* [ABOUT THIS EXERCISE]: Give back all of the data exactly as it appears here.

* [STORED DATA]:

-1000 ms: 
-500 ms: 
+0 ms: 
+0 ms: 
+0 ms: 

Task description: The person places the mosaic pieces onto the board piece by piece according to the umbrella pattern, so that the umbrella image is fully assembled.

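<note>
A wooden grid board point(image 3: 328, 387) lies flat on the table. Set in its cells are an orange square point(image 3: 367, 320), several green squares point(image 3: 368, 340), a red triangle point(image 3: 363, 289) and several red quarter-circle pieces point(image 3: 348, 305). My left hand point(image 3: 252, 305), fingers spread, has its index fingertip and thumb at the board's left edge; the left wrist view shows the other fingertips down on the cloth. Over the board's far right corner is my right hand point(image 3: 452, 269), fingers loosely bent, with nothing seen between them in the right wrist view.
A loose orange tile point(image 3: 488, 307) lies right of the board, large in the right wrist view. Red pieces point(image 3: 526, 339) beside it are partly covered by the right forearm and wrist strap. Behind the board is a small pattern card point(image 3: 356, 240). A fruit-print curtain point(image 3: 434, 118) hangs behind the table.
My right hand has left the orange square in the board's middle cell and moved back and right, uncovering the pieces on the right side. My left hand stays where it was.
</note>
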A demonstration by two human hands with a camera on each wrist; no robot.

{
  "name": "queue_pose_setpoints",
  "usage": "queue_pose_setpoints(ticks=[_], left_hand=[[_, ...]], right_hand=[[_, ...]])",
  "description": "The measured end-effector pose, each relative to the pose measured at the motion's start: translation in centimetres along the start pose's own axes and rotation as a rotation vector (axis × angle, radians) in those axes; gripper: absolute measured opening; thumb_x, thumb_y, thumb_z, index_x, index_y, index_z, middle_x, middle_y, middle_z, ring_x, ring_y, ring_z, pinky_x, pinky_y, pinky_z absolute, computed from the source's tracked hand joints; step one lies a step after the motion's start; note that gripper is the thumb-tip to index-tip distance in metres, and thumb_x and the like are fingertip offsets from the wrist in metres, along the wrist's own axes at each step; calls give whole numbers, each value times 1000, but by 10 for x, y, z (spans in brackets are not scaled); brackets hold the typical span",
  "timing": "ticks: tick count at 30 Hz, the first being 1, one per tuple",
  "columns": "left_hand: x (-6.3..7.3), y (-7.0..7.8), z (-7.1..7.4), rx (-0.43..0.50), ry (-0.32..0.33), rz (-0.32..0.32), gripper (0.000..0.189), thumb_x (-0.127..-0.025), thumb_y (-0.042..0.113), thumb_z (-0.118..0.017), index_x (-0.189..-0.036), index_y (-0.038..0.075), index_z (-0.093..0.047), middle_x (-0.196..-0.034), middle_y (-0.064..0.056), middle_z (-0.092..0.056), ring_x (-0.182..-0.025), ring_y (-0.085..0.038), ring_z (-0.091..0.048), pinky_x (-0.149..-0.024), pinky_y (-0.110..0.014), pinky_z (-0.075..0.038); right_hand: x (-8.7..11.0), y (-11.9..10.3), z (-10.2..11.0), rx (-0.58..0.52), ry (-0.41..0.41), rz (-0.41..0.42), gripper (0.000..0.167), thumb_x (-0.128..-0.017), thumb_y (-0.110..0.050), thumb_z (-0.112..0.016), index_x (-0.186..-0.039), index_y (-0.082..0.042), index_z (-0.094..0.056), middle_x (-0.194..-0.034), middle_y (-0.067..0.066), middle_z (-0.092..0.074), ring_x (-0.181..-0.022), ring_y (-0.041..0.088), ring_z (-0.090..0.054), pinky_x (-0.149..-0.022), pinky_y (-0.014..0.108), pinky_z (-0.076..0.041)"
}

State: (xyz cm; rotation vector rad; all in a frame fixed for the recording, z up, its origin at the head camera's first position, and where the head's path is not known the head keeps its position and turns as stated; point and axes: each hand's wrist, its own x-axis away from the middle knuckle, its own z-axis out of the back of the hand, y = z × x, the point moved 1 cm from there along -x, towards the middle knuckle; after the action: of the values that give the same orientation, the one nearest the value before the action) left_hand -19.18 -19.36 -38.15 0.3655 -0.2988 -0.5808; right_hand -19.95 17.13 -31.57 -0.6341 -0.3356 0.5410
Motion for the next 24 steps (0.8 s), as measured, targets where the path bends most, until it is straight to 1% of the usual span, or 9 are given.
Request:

* [RESPONSE AREA]:
-1000 ms: 
-500 ms: 
+0 ms: 
+0 ms: 
+0 ms: 

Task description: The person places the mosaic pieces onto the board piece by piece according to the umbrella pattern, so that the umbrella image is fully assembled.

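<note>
A wooden grid board point(image 3: 328, 387) lies flat on the table. Set in its cells are an orange square point(image 3: 367, 320), several green squares point(image 3: 368, 340), a red triangle point(image 3: 363, 289) and several red quarter-circle pieces point(image 3: 348, 305). My left hand point(image 3: 252, 305), fingers spread, has its index fingertip and thumb at the board's left edge; the left wrist view shows the other fingertips down on the cloth. Over the board's far right corner is my right hand point(image 3: 452, 269), fingers loosely bent, with nothing seen between them in the right wrist view.
A loose orange tile point(image 3: 488, 307) lies right of the board, large in the right wrist view. Red pieces point(image 3: 526, 339) beside it are partly covered by the right forearm and wrist strap. Behind the board is a small pattern card point(image 3: 356, 240). A fruit-print curtain point(image 3: 434, 118) hangs behind the table.
My right hand has left the orange square in the board's middle cell and moved back and right, uncovering the pieces on the right side. My left hand stays where it was.
</note>
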A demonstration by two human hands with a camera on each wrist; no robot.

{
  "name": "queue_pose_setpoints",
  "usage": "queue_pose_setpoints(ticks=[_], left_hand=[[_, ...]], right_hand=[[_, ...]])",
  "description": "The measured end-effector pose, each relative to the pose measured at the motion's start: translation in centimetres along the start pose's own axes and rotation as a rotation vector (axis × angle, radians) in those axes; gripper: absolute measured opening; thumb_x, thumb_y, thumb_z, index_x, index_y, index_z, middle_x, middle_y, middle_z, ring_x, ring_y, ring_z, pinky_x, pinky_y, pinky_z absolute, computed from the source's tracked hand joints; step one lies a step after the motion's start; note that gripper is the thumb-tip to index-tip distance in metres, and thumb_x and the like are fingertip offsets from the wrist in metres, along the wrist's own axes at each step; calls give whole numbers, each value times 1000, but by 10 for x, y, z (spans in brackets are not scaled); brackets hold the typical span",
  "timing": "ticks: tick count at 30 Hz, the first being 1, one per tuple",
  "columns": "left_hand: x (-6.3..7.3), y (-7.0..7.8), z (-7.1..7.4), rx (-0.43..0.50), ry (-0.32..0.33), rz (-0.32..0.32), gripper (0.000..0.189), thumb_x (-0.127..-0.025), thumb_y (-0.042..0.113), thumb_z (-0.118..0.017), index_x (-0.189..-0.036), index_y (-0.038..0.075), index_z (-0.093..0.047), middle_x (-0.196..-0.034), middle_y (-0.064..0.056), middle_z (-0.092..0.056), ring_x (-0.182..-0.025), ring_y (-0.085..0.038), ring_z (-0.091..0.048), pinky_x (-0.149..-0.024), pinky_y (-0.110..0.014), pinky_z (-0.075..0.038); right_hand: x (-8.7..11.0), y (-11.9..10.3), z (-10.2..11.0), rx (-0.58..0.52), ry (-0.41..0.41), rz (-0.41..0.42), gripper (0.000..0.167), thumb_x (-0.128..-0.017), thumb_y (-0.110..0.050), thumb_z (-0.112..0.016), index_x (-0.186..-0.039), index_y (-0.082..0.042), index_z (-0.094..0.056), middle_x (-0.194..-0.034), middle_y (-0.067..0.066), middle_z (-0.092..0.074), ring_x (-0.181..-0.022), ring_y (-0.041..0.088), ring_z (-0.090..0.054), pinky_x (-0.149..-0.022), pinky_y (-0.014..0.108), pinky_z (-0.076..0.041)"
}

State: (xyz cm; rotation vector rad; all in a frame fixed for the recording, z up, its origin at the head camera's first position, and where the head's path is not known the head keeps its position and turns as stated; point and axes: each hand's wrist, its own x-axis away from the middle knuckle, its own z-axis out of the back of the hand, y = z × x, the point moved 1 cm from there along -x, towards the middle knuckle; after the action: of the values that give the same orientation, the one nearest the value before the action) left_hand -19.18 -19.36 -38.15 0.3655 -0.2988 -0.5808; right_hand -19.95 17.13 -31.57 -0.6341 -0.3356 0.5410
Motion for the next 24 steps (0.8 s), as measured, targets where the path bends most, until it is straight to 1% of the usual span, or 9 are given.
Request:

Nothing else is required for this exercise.